Put differently, Christie v. N.C.A.A. presents a clash between federalism and federal power.

“Never before has congressional power been construed to allow the federal government to dictate whether or to what extent a State may repeal, lift, or otherwise modulate its own state-law prohibitions on private conduct,” New Jersey told the Supreme Court in its petition for certiorari. “And never before has federal law been enforced to command a State to give effect to a state law that the State has chosen to repeal.”

PASPA is “an unremarkable exercise of Congress’ settled power to regulate commerce in sports gambling,” the sports leagues counter in their brief in opposition to the state’s petition. “PASPA is a straightforward exercise of Congress’ power to preempt the operation of state laws that conflict with federal policy on matters within Congress’ purview.”

The Trump administration favors federal power in this matter too. PASPA “does not violate the Tenth Amendment because it neither compels States to regulate according to federal standards nor requires state officials to administer federal law,” the administration told the Court in an amicus brief.

Oral arguments in Christie v. N.C.A.A. have not yet been scheduled.

3. Janus v. American Federation of State, County, and Municipal Employees, Council 31

In 1977’s Abood v. Detroit Board of Education, the Supreme Court said it was permissible for state and local governments to require public-sector workers to pay union fees as a condition of government employment even if those workers are not union members. The Court reasoned that such mandatory fees passed muster because they prevented non-members from “free riding” on the union’s collective bargaining efforts.

At issue in Janus v. American Federation of State, County, and Municipal Employees, Council 31, is whether Abood should be overturned.

The case originates with Mark Janus, an Illinois state employee who objects to paying mandatory fees to a union that he refuses to join. Janus argues that by making him contribute to the union’s coffers, the state is violating his First Amendment rights by forcing him to support political speech and activism that he does not wish to support.

“The Court should take this case,” Janus and his lawyers argue in their petition for certiorari, “to overrule Abood and declare [mandatory public-sector union] fees unconstitutional.”
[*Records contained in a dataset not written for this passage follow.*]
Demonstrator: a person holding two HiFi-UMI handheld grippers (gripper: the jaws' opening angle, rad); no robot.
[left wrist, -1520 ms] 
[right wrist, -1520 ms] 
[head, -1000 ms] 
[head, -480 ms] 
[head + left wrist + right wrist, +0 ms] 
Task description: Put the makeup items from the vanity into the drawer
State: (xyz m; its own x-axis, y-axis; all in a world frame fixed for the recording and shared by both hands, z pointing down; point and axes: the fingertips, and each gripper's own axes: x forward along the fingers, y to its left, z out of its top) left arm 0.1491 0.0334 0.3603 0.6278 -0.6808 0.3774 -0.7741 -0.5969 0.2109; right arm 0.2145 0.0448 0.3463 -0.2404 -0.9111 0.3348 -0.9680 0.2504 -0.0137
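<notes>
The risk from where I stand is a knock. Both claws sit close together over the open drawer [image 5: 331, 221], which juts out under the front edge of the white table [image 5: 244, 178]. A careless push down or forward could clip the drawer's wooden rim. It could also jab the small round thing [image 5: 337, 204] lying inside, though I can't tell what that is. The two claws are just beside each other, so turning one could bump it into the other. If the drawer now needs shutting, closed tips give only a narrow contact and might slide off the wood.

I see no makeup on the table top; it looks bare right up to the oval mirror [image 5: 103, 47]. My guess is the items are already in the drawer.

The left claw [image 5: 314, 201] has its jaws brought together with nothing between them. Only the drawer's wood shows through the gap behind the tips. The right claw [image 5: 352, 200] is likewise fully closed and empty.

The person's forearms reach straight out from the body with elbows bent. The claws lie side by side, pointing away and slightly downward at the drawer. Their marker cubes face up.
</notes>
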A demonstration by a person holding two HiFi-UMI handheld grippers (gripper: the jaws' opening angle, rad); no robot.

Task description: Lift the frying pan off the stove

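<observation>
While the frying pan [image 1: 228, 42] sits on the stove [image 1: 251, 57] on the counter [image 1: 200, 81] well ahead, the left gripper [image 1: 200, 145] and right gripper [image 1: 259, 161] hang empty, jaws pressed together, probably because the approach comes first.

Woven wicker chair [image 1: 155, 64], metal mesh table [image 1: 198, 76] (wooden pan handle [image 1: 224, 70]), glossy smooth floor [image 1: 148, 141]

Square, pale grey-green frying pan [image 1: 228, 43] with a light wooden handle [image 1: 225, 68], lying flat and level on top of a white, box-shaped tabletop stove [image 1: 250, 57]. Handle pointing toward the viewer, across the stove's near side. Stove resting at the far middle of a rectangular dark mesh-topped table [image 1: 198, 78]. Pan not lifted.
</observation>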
The American Federation of State, County, and Municipal Employees takes the opposite view. “Abood‘s rule is sound and underlies important and longstanding tenets of this Court’s First Amendment jurisprudence,” the union told the Court in its brief in opposition to that petition. “At its core, Abood acknowledged that certain labor-relations interests justify the small intrusion on employees’ First Amendment interests that fair-share payments represent.”

If the basic contours of this dispute sound familiar, that’s because the Supreme Court tackled a nearly identical matter last term in the case of Friedrichs v. California Teachers Association. But after the death of Justice Antonin Scalia, the Court stalemated in that case and tied 4-4. It is quite likely that if Scalia had not died, Abood would have been overturned by a 5-4 decision.

That means the decisive vote in Janus is almost certainly in the hands of Scalia’s replacement. All eyes will be on Justice Neil Gorsuch when this case comes around.

Oral arguments in Janus v. AFSCME, Council 31, have not yet been scheduled.